Repubblica: “Magnani ritrova la Reggiana. Va in scena la sfida del cuore”
PALERMO – Non è una partita come le altre. Reggiana-Palermo sarà soprattutto la sfida di Giangiacomo Magnani, un incrocio tra passato e futuro che racconta molto più di novanta minuti. Come scrive Alessandro Geraci su la Repubblica Palermo, per il centrale rosanero si tratta di un vero confronto con la propria storia recente, in un momento decisivo della stagione.
La sua avventura in Sicilia era iniziata il 28 gennaio 2025, tra entusiasmo e grandi aspettative. Un difensore di categoria superiore, strappato al Verona per guidare la risalita del Palermo. Poi, però, il calcio si è intrecciato con la vita: problemi familiari lo hanno portato a chiedere la cessione temporanea alla Reggiana, scelta dettata dal bisogno di vicinanza e serenità.
Come racconta Alessandro Geraci su la Repubblica Palermo, in Emilia Magnani ha ritrovato equilibrio, ma il richiamo del Palermo è rimasto forte. Il 14 gennaio 2026 è arrivato il ritorno in rosanero, atteso dalla piazza. Un rientro complicato però da un infortunio al bicipite femorale che lo ha costretto a saltare partite importanti contro Spezia, Modena e Bari.
Da lì, il lavoro silenzioso e progressivo per tornare al top. Inzaghi lo ha gestito con attenzione, dosandone minuti ed energie, fino a riportarlo al centro del progetto. Oggi Magnani è di nuovo a disposizione, pronto a mettere fisicità, esperienza e leadership al servizio della squadra.

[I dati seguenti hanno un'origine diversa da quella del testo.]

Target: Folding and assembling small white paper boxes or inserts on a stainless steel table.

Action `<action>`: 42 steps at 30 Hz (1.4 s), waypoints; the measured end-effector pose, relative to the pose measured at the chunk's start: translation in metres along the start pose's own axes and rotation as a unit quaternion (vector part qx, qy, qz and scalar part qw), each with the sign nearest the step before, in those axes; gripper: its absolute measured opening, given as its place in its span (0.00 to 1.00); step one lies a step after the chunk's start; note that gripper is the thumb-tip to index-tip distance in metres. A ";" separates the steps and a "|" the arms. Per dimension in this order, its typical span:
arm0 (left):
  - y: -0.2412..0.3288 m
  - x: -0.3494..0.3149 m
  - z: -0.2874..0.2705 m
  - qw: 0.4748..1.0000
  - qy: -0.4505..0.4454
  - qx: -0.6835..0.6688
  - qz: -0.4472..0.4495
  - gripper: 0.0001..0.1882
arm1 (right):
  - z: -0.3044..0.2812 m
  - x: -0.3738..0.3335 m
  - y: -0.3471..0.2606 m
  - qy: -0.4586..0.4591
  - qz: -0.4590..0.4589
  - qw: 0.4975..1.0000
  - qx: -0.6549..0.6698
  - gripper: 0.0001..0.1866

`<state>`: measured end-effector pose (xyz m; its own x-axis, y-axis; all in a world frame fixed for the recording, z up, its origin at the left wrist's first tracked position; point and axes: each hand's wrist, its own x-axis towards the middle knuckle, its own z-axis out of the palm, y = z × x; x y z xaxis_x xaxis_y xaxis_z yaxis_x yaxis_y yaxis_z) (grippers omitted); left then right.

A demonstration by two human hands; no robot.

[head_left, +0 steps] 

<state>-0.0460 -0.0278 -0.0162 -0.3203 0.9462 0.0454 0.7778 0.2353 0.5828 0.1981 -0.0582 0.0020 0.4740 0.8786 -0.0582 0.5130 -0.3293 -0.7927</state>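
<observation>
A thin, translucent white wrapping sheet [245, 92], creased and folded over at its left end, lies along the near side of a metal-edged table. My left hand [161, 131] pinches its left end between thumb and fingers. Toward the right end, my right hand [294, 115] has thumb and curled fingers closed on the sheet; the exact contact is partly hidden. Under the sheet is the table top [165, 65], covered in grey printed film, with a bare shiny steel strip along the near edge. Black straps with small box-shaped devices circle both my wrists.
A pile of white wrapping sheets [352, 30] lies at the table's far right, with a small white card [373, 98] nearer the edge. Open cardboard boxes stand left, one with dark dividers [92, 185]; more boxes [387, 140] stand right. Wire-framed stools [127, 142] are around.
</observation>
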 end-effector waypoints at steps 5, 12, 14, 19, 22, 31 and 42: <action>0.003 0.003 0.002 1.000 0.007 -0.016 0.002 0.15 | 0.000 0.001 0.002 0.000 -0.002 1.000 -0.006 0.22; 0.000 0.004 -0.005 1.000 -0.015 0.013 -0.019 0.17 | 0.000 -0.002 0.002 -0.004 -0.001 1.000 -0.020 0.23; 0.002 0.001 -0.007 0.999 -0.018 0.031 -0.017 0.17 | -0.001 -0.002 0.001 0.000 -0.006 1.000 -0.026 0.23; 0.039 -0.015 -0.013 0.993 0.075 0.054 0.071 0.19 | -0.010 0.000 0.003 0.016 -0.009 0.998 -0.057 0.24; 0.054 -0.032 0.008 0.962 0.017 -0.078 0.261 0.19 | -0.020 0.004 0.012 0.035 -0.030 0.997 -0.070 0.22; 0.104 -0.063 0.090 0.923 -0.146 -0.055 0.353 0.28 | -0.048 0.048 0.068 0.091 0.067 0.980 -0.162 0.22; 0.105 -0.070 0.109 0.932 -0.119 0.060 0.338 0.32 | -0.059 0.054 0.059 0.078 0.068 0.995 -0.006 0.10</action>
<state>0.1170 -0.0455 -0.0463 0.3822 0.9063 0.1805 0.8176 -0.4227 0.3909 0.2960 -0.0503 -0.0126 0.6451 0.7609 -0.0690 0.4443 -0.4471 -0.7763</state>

In vista della sfida contro la Reggiana, sottolinea Alessandro Geraci su la Repubblica Palermo, il ballottaggio in difesa è aperto. Bani e Ceccaroni rappresentano certezze, mentre il terzo posto nella linea a tre è conteso proprio da Magnani e Pierozzi. Il primo offre solidità e letture difensive, il secondo dinamismo e spinta.
Una scelta non banale per Inzaghi, che sa quanto la fase difensiva sarà decisiva contro una squadra che lotta per salvarsi e non ha nulla da perdere. Il Palermo, dal canto suo, non può permettersi passi falsi: la corsa alla Serie A è ancora aperta e ogni dettaglio può fare la differenza.
Magnani, in questo scenario, rappresenta molto più di un’opzione. Come evidenzia Alessandro Geraci su la Repubblica Palermo, è un giocatore che porta con sé esperienza, motivazioni e una forte carica emotiva. Non solo un ex, ma un protagonista chiamato a incidere.
Perché certe partite non si giocano soltanto con i piedi. Si giocano con la testa, con il cuore e con il peso della propria storia.